The fasted-morning timing comes from the mechanism. AOD-9604 is positioned as a lipolytic compound that drives fatty acid mobilization from adipose tissue. The effect is amplified when injected in a fasted state, before insulin and the post-meal anabolic environment dampens lipolysis. Researchers running it for fat-loss-adjacent endpoints typically inject 30 minutes before fasted cardio or before breakfast on rest days.

The 12-week cycle bound is mostly inherited from the original Metabolic Pharmaceuticals trial designs and the convention that emerged in research forums. There is no specific safety reason to cap at 12 weeks; it is just the duration most-tested in the published literature.

What AOD-9604 actually is

AOD-9604 is a 16-amino-acid synthetic peptide corresponding to residues 177-191 of human growth hormone, with a tyrosine added to the N-terminus for stability. The fragment retains the lipolytic activity of full hGH but lacks the receptor binding regions responsible for the growth-promoting and IGF-1-stimulating effects.

In other words: it is the part of growth hormone that drives fat metabolism, separated from the part that drives growth. The original development hypothesis was that this would deliver hGH-like fat-loss effects without the IGF-1 elevation, glucose disruption, or growth-promoting risk profile of full-length hGH therapy.

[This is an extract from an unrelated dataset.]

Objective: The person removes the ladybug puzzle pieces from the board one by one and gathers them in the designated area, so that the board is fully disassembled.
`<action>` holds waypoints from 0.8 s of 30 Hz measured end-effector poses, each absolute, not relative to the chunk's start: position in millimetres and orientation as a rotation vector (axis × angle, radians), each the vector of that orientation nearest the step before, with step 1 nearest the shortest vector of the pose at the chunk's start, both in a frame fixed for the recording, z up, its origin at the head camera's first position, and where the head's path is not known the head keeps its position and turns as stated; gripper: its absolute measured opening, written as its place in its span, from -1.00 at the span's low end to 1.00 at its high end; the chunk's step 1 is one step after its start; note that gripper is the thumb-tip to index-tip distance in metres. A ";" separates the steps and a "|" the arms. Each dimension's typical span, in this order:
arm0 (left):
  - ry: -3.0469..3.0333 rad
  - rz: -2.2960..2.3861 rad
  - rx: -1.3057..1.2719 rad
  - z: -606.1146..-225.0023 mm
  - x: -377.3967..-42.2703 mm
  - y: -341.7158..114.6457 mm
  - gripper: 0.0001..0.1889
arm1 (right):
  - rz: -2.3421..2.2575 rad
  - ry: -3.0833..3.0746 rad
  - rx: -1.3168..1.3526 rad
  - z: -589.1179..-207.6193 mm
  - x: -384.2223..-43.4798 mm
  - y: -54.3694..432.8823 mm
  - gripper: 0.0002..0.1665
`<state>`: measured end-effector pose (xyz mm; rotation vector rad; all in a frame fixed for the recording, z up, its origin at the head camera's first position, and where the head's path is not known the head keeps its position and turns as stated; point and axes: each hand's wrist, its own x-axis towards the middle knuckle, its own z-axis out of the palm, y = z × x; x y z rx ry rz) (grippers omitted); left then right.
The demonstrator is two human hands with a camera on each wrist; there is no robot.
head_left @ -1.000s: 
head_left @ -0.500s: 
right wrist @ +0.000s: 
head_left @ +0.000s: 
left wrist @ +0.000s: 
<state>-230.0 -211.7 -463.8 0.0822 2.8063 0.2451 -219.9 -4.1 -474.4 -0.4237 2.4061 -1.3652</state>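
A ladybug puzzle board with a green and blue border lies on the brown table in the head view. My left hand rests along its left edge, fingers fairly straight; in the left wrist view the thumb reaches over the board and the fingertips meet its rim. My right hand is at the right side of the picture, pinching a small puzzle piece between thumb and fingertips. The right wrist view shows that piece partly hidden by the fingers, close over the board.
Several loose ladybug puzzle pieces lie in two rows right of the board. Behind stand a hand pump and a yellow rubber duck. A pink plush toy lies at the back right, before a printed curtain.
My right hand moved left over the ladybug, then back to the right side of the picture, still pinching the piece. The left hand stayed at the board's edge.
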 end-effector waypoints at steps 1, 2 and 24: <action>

The mechanistic work supporting this came from Heffernan et al., Diabetes, 2001, which showed AOD-9604 increased fat oxidation and produced weight loss in obese mice through mechanisms partly independent of the growth hormone receptor. Earlier work by Ng et al., Horm Res, 2000 characterized the metabolic effects of AOD9604 specifically as a synthetic lipolytic domain.

For mechanistic depth on adipose lipolysis and how AOD-9604 fits the broader landscape of growth-hormone-related fat-loss compounds, the tesamorelin compound guide covers a related but distinct mechanism (GHRH analog that drives endogenous GH release rather than acting as a fragment), and the CJC-1295 + Ipamorelin protocol covers the secretagogue alternative.

What the human trial data actually shows

This is where AOD-9604 stops looking great on paper. The mouse data was strong. The human data was inconsistent.

AOD-9604 completed six human clinical trials with over 900 participants. The trial program was sponsored by Metabolic Pharmaceuticals (later Calzada Limited) and ran through the early-to-mid 2000s.

The 12-week trial reportedly showed average weight loss of 2.6 kg in the AOD arm versus 0.8 kg in placebo, a statistically meaningful but small effect. The dose-response was not clean: the highest dose (10 mg in the early arm) did not produce more weight loss than the 1 mg dose.

The 24-week Phase IIb trial with 536 subjects was designed as the pivotal efficacy study. It did not reach statistical significance versus placebo. Metabolic Pharmaceuticals discontinued AOD-9604 development in 2007 on the basis of that result.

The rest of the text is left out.